▸ **Exercise instructions**:
Restate the listing exactly and in full.

▸ **The data**:
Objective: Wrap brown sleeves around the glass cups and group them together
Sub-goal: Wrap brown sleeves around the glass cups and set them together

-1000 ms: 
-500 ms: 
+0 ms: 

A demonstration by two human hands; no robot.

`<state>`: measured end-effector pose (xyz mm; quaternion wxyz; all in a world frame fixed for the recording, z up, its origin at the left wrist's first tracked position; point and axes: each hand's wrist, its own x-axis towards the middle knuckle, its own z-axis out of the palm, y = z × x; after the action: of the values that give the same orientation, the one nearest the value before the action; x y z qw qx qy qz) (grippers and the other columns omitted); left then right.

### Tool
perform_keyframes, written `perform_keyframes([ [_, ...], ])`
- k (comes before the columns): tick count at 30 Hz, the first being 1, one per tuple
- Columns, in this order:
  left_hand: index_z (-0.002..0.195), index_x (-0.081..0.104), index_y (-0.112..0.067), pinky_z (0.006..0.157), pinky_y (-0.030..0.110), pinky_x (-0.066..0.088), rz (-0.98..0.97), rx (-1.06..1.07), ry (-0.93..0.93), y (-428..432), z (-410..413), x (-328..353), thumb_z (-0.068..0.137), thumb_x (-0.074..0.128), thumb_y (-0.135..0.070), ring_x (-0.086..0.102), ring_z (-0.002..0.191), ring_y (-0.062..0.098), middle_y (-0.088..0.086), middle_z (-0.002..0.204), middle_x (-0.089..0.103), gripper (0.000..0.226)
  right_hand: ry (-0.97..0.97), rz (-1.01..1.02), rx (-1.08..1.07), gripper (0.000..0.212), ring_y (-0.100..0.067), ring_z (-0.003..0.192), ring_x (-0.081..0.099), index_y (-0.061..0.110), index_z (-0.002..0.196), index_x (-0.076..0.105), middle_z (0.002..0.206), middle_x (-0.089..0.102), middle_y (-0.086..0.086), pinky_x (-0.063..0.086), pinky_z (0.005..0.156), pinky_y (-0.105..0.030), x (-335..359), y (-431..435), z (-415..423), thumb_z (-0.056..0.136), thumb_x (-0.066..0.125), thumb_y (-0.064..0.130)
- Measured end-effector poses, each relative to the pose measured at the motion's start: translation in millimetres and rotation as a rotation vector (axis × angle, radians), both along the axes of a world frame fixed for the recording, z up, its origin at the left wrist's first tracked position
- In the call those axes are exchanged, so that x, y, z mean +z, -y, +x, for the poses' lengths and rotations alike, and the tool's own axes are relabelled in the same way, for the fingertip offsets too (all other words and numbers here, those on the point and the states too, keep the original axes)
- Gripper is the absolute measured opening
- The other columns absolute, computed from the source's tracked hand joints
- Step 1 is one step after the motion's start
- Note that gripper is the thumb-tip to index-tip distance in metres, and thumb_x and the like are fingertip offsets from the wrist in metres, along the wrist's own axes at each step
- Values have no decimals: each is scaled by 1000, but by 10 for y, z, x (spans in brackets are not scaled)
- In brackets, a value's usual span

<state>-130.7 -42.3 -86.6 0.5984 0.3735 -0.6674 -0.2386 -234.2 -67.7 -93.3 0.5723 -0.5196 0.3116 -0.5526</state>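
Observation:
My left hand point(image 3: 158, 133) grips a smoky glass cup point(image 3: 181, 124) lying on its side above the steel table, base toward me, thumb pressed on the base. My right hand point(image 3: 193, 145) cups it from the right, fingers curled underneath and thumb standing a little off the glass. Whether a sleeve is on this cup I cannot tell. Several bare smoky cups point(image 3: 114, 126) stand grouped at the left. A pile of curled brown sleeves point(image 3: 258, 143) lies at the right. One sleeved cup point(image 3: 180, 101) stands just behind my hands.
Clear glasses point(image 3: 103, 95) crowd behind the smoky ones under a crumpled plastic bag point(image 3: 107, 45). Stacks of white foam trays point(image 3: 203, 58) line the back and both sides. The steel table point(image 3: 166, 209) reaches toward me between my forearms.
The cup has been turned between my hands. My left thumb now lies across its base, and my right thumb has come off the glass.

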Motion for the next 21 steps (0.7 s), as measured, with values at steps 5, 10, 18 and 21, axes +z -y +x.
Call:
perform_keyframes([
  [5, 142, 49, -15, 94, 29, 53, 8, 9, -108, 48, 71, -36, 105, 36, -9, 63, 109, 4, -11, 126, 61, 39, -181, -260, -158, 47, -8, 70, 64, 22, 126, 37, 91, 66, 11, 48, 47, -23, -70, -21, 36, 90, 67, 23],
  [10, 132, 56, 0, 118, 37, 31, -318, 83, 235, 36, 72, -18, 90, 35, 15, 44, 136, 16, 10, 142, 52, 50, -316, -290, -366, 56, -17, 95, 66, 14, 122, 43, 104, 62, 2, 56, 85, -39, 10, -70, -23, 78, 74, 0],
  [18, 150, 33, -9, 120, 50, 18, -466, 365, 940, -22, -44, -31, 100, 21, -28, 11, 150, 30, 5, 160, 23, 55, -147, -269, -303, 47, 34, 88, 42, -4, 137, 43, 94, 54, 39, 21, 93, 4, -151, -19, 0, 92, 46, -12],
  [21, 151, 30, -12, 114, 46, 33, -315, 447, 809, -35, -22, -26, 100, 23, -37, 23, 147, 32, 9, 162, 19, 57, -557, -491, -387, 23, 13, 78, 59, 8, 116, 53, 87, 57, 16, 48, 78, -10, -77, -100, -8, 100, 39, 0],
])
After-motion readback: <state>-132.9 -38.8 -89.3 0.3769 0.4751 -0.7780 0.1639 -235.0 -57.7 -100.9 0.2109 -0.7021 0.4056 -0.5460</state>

▸ **Result of the task**:
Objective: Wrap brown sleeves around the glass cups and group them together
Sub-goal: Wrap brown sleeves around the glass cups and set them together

-1000 ms: 
-500 ms: 
+0 ms: 

A demonstration by two human hands; no robot.

`<state>`: measured end-effector pose (xyz mm; quaternion wxyz; all in a world frame fixed for the recording, z up, its origin at the left wrist's first tracked position; point and axes: each hand's wrist, its own x-axis towards the middle knuckle, its own z-axis out of the palm, y = z × x; after the action: of the values that give the same orientation, the one nearest the value before the action; x y z qw qx qy qz) (grippers and the other columns omitted); left then right.

### Tool
perform_keyframes, written `perform_keyframes([ [_, ...], ])`
- k (comes before the columns): tick count at 30 Hz, the first being 1, one per tuple
- Columns, in this order:
  left_hand: index_z (-0.002..0.195), index_x (-0.081..0.104), index_y (-0.112..0.067), pinky_z (0.006..0.157), pinky_y (-0.030..0.110), pinky_x (-0.066..0.088), rz (-0.98..0.97), rx (-1.06..1.07), ry (-0.93..0.93), y (-428..432), z (-410..413), x (-328..353), thumb_z (-0.068..0.137), thumb_x (-0.074..0.128), thumb_y (-0.135..0.070), ring_x (-0.086..0.102), ring_z (-0.002..0.191), ring_y (-0.062..0.098), middle_y (-0.088..0.086), middle_z (-0.002..0.204), middle_x (-0.089..0.103), gripper (0.000..0.226)
  right_hand: ry (-0.97..0.97), rz (-1.01..1.02), rx (-1.08..1.07), gripper (0.000..0.212), ring_y (-0.100..0.067), ring_z (-0.003..0.192), ring_x (-0.081..0.099), index_y (-0.061..0.110), index_z (-0.002..0.196), index_x (-0.076..0.105), middle_z (0.002..0.206), middle_x (-0.089..0.102), middle_y (-0.086..0.086), pinky_x (-0.063..0.086), pinky_z (0.005..0.156), pinky_y (-0.105..0.030), x (-335..359), y (-431..435), z (-415..423), thumb_z (-0.056..0.136), thumb_x (-0.066..0.125), thumb_y (-0.064..0.130)
- Measured end-effector poses, each relative to the pose measured at the motion's start: translation in millimetres and rotation as a rotation vector (axis × angle, radians), both along the axes of a world frame fixed for the recording, z up, its origin at the left wrist's first tracked position
- In the call those axes are exchanged, so that x, y, z mean +z, -y, +x, for the poses' lengths and rotations alike, and the tool's own axes are relabelled in the same way, for the fingertip offsets too (all other words and numbers here, those on the point and the states too, keep the original axes)
- Gripper is the absolute measured opening
- The other columns absolute, computed from the source's tracked hand joints
- Step 1 is one step after the motion's start
- Note that gripper is the thumb-tip to index-tip distance in metres, and thumb_x and the like are fingertip offsets from the wrist in metres, along the wrist's own axes at each step
- Values have no decimals: each is scaled by 1000, but by 10 for y, z, x (spans in brackets are not scaled)
- In brackets, a value's usual span

<state>-130.7 -42.3 -86.6 0.5984 0.3735 -0.6674 -0.2386 -234.2 -67.7 -93.3 0.5723 -0.5196 0.3116 -0.5526</state>
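Observation:
My left hand point(image 3: 158, 133) grips a smoky glass cup point(image 3: 181, 124) lying on its side above the steel table, base toward me, thumb pressed on the base. My right hand point(image 3: 193, 145) cups it from the right, fingers curled underneath and thumb standing a little off the glass. Whether a sleeve is on this cup I cannot tell. Several bare smoky cups point(image 3: 114, 126) stand grouped at the left. A pile of curled brown sleeves point(image 3: 258, 143) lies at the right. One sleeved cup point(image 3: 180, 101) stands just behind my hands.
Clear glasses point(image 3: 103, 95) crowd behind the smoky ones under a crumpled plastic bag point(image 3: 107, 45). Stacks of white foam trays point(image 3: 203, 58) line the back and both sides. The steel table point(image 3: 166, 209) reaches toward me between my forearms.
The cup has been turned between my hands. My left thumb now lies across its base, and my right thumb has come off the glass.
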
Motion for the next 21 steps (0.7 s), as measured, with values at steps 5, 10, 18 and 21, axes +z -y +x.
Call:
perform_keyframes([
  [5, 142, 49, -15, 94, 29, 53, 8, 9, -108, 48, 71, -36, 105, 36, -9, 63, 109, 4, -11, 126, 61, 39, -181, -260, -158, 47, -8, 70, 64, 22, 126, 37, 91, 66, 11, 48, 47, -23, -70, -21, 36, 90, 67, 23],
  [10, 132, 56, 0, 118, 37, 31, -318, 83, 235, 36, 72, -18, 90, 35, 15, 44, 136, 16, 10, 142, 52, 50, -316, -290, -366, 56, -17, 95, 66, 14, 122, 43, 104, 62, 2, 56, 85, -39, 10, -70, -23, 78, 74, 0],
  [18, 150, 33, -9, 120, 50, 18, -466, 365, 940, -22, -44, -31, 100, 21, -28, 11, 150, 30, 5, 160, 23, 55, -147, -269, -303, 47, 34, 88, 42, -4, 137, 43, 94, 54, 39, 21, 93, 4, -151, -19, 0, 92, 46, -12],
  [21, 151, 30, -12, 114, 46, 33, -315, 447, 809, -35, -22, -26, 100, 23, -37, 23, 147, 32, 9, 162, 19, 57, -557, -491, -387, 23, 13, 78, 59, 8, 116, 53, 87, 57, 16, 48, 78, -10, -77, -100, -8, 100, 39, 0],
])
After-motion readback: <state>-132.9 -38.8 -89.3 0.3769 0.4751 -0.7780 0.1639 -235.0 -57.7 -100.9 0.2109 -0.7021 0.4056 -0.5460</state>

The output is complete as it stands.